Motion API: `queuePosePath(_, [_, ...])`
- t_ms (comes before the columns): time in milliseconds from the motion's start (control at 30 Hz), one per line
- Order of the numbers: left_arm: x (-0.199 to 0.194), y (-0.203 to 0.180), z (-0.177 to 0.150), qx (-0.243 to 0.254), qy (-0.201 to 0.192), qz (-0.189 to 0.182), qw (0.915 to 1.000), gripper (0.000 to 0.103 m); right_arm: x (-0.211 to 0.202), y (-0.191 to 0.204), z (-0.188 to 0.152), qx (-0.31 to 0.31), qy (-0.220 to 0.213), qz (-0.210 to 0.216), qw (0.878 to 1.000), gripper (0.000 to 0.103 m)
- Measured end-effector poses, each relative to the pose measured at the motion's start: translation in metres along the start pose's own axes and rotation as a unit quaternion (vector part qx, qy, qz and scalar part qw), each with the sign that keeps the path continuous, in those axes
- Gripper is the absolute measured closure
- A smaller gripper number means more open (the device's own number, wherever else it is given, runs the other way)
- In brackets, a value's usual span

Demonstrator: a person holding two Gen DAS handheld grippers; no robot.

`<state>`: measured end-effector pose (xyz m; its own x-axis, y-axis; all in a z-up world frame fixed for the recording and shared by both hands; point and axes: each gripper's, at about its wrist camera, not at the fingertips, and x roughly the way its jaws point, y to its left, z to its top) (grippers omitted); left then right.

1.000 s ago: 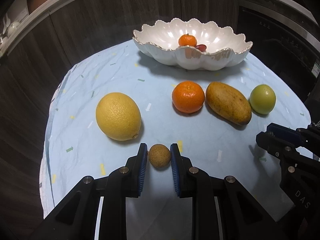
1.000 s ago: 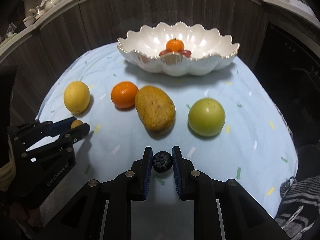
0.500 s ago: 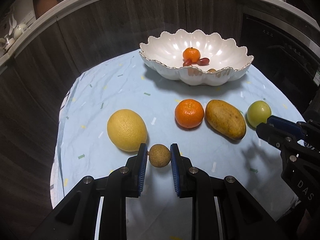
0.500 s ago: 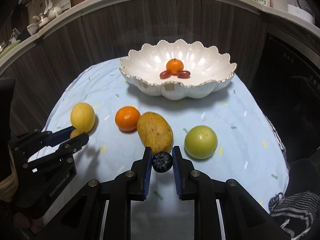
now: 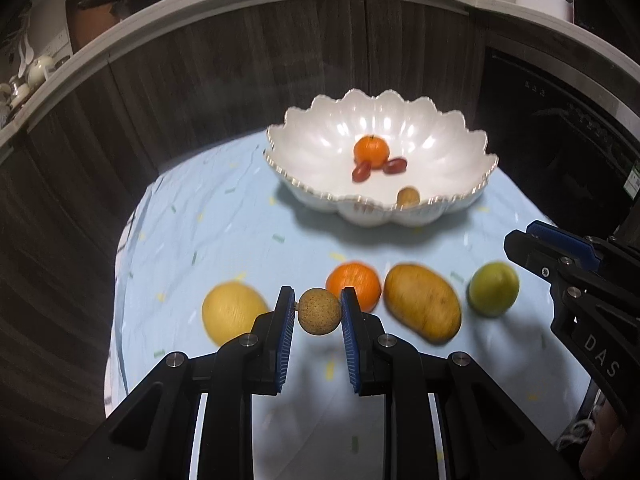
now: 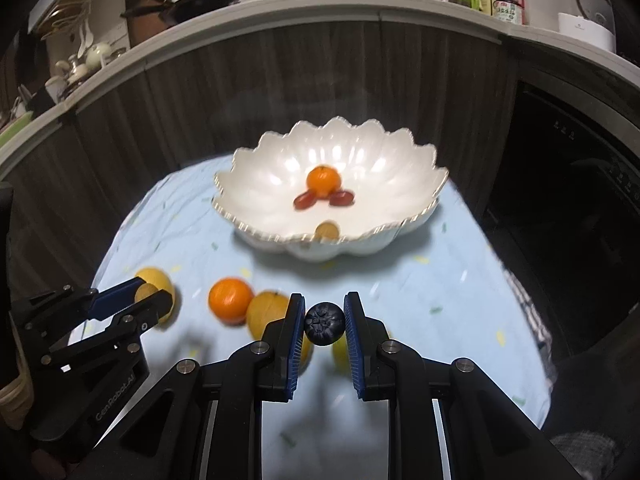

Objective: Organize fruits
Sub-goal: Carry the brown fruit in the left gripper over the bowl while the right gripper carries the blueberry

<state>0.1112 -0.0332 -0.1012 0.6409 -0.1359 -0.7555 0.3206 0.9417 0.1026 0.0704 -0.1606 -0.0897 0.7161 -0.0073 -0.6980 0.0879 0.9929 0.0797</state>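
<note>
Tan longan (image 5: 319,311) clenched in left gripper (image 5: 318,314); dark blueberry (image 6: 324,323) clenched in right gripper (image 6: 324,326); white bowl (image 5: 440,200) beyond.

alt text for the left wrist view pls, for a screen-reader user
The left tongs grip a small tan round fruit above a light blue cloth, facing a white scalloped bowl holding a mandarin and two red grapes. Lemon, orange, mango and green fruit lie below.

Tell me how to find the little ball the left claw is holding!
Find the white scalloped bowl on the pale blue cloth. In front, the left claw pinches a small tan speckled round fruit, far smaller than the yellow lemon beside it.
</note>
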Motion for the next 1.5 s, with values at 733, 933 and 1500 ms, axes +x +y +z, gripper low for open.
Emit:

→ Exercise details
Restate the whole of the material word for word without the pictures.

→ Result for this exercise
Motion API: `queuePosePath(_, [_, ...])`
- t_ms (comes before the columns): time in milliseconds from the motion's start (control at 30 Hz), one per line
- Order of the numbers: left_arm: x (-0.199 to 0.194), y (-0.203 to 0.180), z (-0.177 to 0.150), qx (-0.243 to 0.254), qy (-0.201 to 0.192), qz (-0.189 to 0.182), qw (0.915 to 1.000), gripper (0.000 to 0.103 m); right_arm: x (-0.211 to 0.202), y (-0.191 to 0.204), z (-0.188 to 0.152), qx (-0.31 to 0.31), qy (-0.220 to 0.213), qz (-0.210 to 0.216), qw (0.878 to 1.000), gripper (0.000 to 0.103 m)
- Measured end-effector poses, each relative to the pose measured at the motion's start: translation in metres along the start pose's own axes and rotation as a unit quaternion (vector part qx, qy, qz and scalar part qw), each with the sign that keeps the path continuous, in those axes
- Gripper is the absolute measured closure
- A smaller gripper number means more open (the device's own number, wherever else it is given, runs the other way)
- In brackets, a value's usual span

Demonstrator: a person holding two Gen DAS handheld grippers; no robot.

`<state>`: measured end-effector pose (xyz m; its own x-axis, y-axis; all in a z-up world frame fixed for the recording and shared by both hands; point and axes: each gripper's, at about its wrist camera, not at the fingertips, and x roughly the way its jaws point, y to its left, z to its top) (grippers omitted); left then right.

1.000 s ago: 
1.000 s ago: 
0.500 s ago: 
0.500 s ago: 
now: 
now: 

Objective: Organize fruits
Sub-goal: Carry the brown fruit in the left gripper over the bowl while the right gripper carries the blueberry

<state>0.1112 -0.0332 -0.1012 0.6409 -0.1359 -0.7555 0.3206 0.9417 0.1026 0.0704 -0.1606 -0.0897 0.7161 -0.0073 -0.6980 0.0879 0.9929 0.0797</state>
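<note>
Tan longan (image 5: 319,311) clenched in left gripper (image 5: 318,314); dark blueberry (image 6: 324,323) clenched in right gripper (image 6: 324,326); white bowl (image 5: 440,200) beyond.

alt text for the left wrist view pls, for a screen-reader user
The left tongs grip a small tan round fruit above a light blue cloth, facing a white scalloped bowl holding a mandarin and two red grapes. Lemon, orange, mango and green fruit lie below.

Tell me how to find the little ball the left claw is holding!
Find the white scalloped bowl on the pale blue cloth. In front, the left claw pinches a small tan speckled round fruit, far smaller than the yellow lemon beside it.
</note>
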Motion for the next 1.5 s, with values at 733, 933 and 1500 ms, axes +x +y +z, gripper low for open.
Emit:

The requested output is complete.